Tarihi yapının ibadete açılmasına yönelik atılan adımlar ardından Ayasofya'nın tarihine yönelik araştıramalar başladı. Peki, Ayasofya ne zaman müze oldu? İşte Ayasofya'nın tarihiyle ilgili önemli gerçekler...
Fatih Sultan Mehmet'in 29 Mayıs 1453'te İstanbul'u fethiyle birlikte camiye çevrilen ve yüzyıllarca cami olarak hizmet veren Ayasofya, fethin günümüze ulaşan en önemli sembollerinden biri olarak ön plana çıkıyor. Sanat ve mimarlık tarihi bakımından dünyanın önde gelen yapılarından olan Ayasofya, en çok ziyaret edilen müzeler arasında yer alıyor.
OSMANLI DÖNEMİNDE CAMİİ OLARAK VARLIĞINI SÜRDÜRDÜ
Bugünkü Ayasofya aynı yerde öncekilerinden farklı bir mimari anlayışla yapılan üçüncü yapı. İmparator Justinianus tarafından Tralles’li(Aydın) Anthemios ve Miletos’lu (Balat) Isidoros'a yaptırıldı. Yapımına 532 yılında başlandı ve beş yıl gibi bir sürede bitirilerek, 537'de büyük bir törenle ibadete açıldı. İstanbul'un Fatih Sultan Mehmed tarafından fethiyle camii olarak yeniden düzenlendi. Varlığını Osmanlı mimari unsuru eklemeleriyle sürdürdü ve 1935'te de müzeye dönüştü. İmparator Kapısı, Güzel Kapı ve Mermer Kapı’ larıyla tanınan Ayasofya'da bir kısmı antik şehirlerden getirilen toplam 104 sütun bulunuyor. İmparatorların taç giydikleri "Omphalion” bölümü de, bu sütunlar gibi mermer işçiliğiyle öne çıkıyor.
AYASOFYA'NIN MİMARİ YAPISI
Huşu uyandıran mimarisi dışında; altın kaplama, gümüş kaplama, cam, pişmiş toprak ve renkli taşla yapılan mozaikleriyle de ünlü. 6. yüzyıla ait orijinal tavan mozaikleri bitkisel ve geometrik motifleriyle büyülüyor. 8. üzyıldaki ikona yasağından sonraki figürlü mozaiklerden de, kucağında çocuk İsa ile tasvir edilen Hz.
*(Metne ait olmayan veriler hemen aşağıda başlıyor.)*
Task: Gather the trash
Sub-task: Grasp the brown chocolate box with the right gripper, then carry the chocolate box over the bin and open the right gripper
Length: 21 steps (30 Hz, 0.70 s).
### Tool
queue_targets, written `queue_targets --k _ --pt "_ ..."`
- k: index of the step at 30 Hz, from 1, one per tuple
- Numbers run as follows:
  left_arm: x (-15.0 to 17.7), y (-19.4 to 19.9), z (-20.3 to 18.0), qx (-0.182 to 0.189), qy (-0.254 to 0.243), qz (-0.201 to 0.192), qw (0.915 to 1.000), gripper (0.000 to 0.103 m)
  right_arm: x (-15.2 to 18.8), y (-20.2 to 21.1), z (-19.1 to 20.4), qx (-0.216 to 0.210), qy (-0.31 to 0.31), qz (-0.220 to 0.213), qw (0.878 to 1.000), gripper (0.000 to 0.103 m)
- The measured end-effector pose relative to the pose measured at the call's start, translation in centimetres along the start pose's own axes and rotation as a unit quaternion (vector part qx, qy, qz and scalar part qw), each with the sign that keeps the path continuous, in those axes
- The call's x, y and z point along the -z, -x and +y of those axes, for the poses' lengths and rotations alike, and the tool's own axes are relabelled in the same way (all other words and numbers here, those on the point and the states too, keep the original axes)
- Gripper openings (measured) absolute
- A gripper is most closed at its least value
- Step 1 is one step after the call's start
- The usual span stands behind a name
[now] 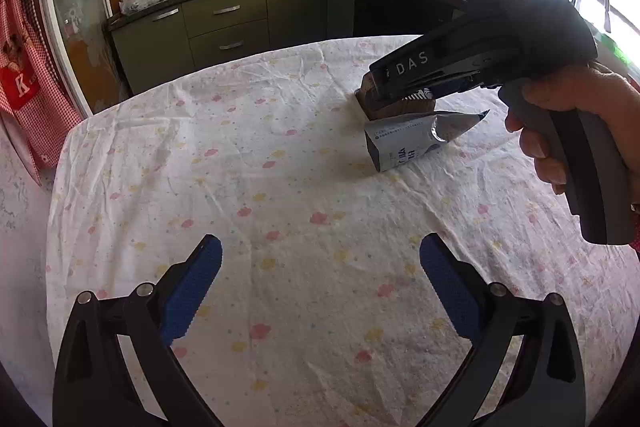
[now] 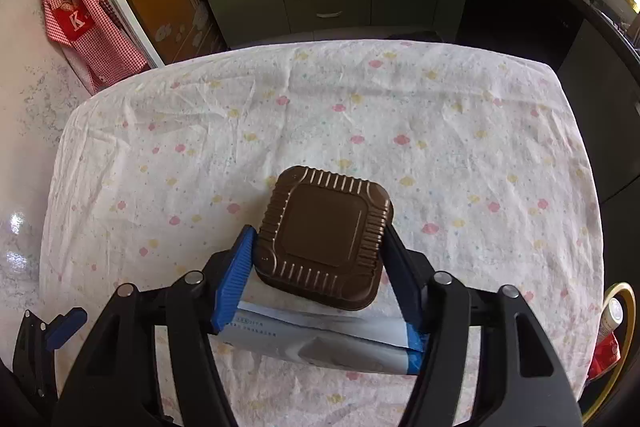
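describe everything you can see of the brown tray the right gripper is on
The brown tray is a small square container with rounded corners, seemingly thin moulded plastic, glossy dark brown. Ribs run around its sloping sides and frame a flat square panel that faces the right wrist camera. The right gripper has a blue-padded finger against each of two opposite sides. It sits low over the flowered tablecloth; whether it touches the cloth is unclear. A silver-blue packet lies right beside it, toward the person.

Right gripper (image 1: pixel 374 95) fingertips hide most of brown tray (image 1: pixel 404 107) in left wrist view. Tray (image 2: pixel 324 235) covers far edge of silver pouch (image 2: pixel 320 341) under jaws; pouch print too small to read. Beside right finger, bin (image 2: pixel 614 339) cut by frame edge.
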<state>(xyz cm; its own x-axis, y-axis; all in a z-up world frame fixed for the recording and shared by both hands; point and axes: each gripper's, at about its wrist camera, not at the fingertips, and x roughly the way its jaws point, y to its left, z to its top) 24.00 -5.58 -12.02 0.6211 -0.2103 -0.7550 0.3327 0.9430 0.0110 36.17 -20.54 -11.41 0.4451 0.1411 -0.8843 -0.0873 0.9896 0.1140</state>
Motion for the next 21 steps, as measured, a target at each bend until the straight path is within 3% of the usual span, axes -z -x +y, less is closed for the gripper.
queue_targets --k 8,12,16,21 --pt "-0.1 0.8 -0.4 0.008 -0.005 -0.026 0.9996 0.098 0.5 5.6 -2.5 -0.038 -0.011 -0.045 0.998 0.06" --pt "-0.2 1.2 -0.4 0.009 -0.004 -0.031 0.9995 0.098 2.0 9.8 -4.1 -0.036 -0.009 -0.08 0.996 0.06" --pt "-0.3 1.5 -0.3 0.012 0.001 -0.037 0.9993 0.098 5.5 13.7 -8.1 -0.027 -0.033 -0.098 0.994 0.061" --pt "-0.3 1.8 0.0 0.013 0.009 -0.045 0.9988 0.098 12.0 17.6 -15.5 0.016 -0.093 -0.108 0.99 0.061"
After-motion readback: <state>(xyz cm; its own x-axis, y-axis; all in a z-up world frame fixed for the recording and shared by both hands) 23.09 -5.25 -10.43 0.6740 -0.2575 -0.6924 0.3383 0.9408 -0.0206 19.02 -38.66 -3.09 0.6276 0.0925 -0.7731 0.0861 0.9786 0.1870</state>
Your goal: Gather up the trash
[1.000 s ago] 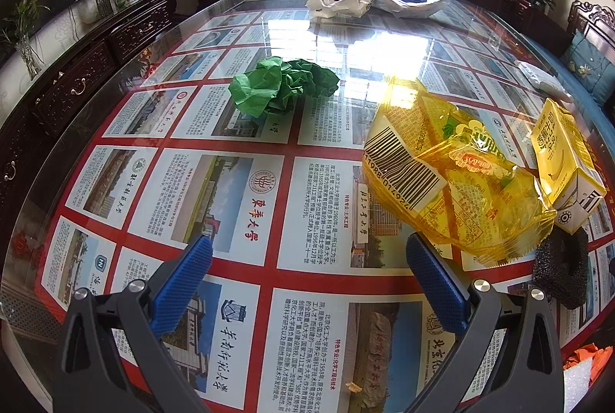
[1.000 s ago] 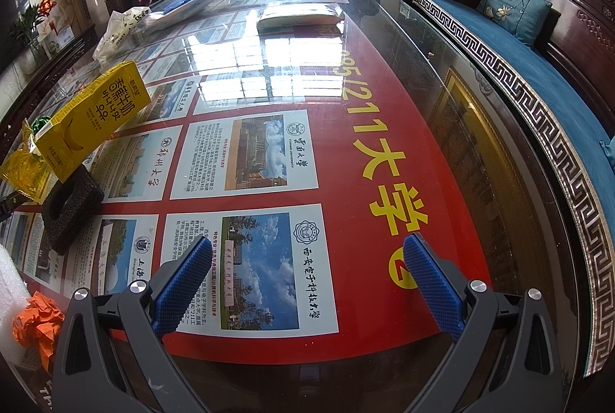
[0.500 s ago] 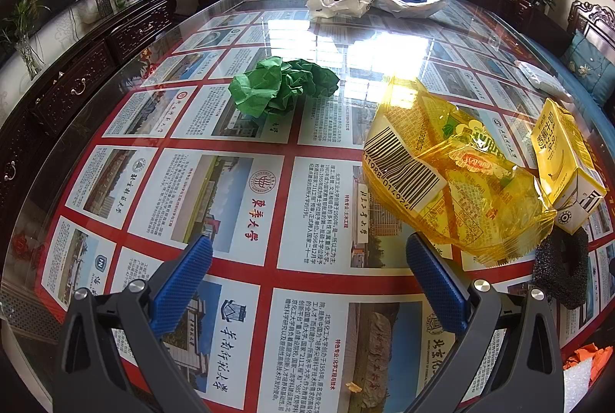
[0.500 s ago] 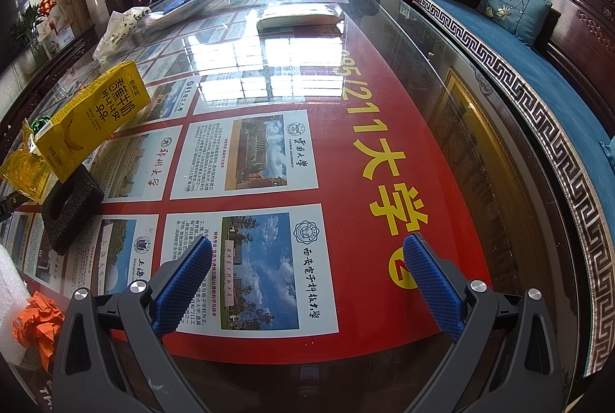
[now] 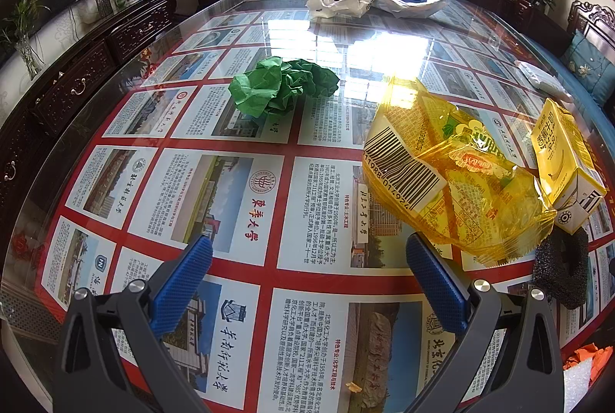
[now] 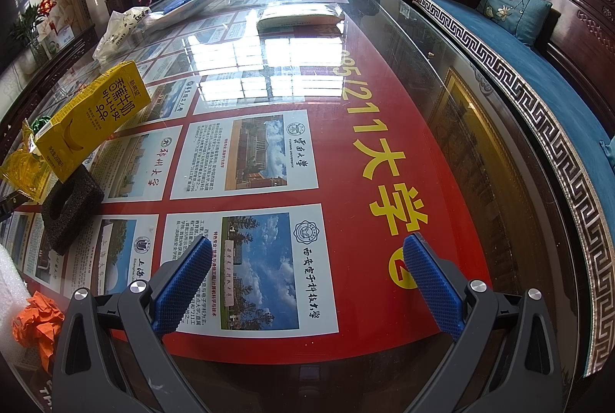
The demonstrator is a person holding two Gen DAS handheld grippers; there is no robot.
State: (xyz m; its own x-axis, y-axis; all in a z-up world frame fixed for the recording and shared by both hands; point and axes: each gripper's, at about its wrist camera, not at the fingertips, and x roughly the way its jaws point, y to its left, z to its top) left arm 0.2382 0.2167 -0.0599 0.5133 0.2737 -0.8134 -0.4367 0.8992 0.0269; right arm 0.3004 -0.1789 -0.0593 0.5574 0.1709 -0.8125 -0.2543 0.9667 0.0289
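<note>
Collection is looking barely begun, judging by the layout: every piece of trash is lying loose on the glass worktop (image 5: pixel 115 75), and no bin or bag for it is showing in either view. The left hand-held gripper (image 5: pixel 309 269) is hovering low over the worktop with its blue ribbed pads wide apart and nothing between them. Just ahead of its right finger is sitting a crinkled yellow wrapper (image 5: pixel 446 174), thin glossy translucent film with a white barcode panel, puffed and creased. Touching the wrapper's far right edge is leaning a yellow carton (image 5: pixel 565 159), stiff printed card, boxy with a folded top. Below the carton, to the right of the gripper, is lying a black foam block (image 5: pixel 559 269), coarse and porous with a hole through it. Farther ahead and slightly left is resting a green paper wad (image 5: pixel 282 88), matte, loosely crumpled. At the lower right corner an orange paper scrap (image 5: pixel 590 355) is peeking in beside white foam. The right hand-held gripper (image 6: pixel 307 278) is likewise spread wide and carrying nothing, pointing over bare glass; carton, foam block and orange scrap are all lying well to its left. Everything is still left to pick up; the wrapper seems the nearest candidate.
</note>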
Meryem, Hz. Cebrail, Hz. Mikail ve Vazftizci Yahya İle Deisis Sahnesi mozaikleri mutlaka görülmeli. Sultan Abdülmecid’in Mozaik Tuğrası ise 1847-1849 arası Fossati Kardeşlerin onarımları sırasında yaptırılmış.
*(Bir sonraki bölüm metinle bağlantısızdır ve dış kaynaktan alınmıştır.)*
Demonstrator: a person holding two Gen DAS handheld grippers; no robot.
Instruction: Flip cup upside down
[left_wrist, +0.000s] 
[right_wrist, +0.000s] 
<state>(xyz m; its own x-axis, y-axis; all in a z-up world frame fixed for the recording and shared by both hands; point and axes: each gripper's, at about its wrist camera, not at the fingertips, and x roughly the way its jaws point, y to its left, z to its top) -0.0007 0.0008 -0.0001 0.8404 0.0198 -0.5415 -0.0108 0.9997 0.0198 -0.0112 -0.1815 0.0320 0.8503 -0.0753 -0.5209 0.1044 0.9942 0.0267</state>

Osmanlı döneminde eklenen sekiz büyük yuvarlak hat levha, Sultan Abdülmecid döneminde ünlü hattat Kadıasker Mustafa İzzet Efendi'nin eseri. Yan neflerdeki iki adet yekpare mermerden yapılmış ve ortalama 1250 litre sıvı alabilen küpler, Sultan III. Murad döneminde Bergama antik şehrinden getirildi
AYASOFYA'NIN CAMİ OLUŞU
916 yıl kilise olarak ibadete açık olan yapı, Fatih Sultan Mehmed'in 1453'te İstanbul'u fethetmesiyle camiye çevrilmiştir. 29 Mayıs 1453'te, Osmanlı padişahı Fatih Sultan Mehmet İstanbul'u aldığında, Ayasofya yaralı Bizans askerlerinin, kadın ve çocukların sığınma yeriydi.
İstanbul'un Osmanlı Devleti'nin eline geçmesinden sonraki birkaç gün boyunca Ortodoks Kilisesi mensupları Ayasofya'da ibadete devam etti.
1 Haziran 1453'te İstanbul'daki ilk Cuma namazını burada kılan Fatih Sultan Mehmet, Ayasofya'nın Osmanlı yönetimi altında cami olarak hizmet vereceğini duyurdu. Mihrap ve minber yapıldı, çan ve Haç kaldırıldı. Mozaiklerin üstü kapatıldı.
1481'de ilk minaresi inşa edildi. Fatih Sultan Mehmet'ten sonra tahta geçen Sultan İkinci Bayezid zamanında bir minare daha dikildi.
1509'daki büyük İstanbul depreminde ilk yapılan minare yıkıldı, yerine tuğladan bir minare yapıldı.
Diğer iki minare de Sultan İkinci Selim zamanında, Mimar Sinan tarafından yenileme çalışmaları sırasında inşa edildi. Bu sebeple Ayasofya'nın farklı zamanlarda yapılan 4 minaresi birbirinden farklı.
İkinci Selim'in türbesi Ayasofya içindeki ilk padişah türbesi oldu. Ayasofya'da, içinde padişahların, eşlerinin ve şehzadelerin de yer aldığı 43 farklı türbe bulunuyor.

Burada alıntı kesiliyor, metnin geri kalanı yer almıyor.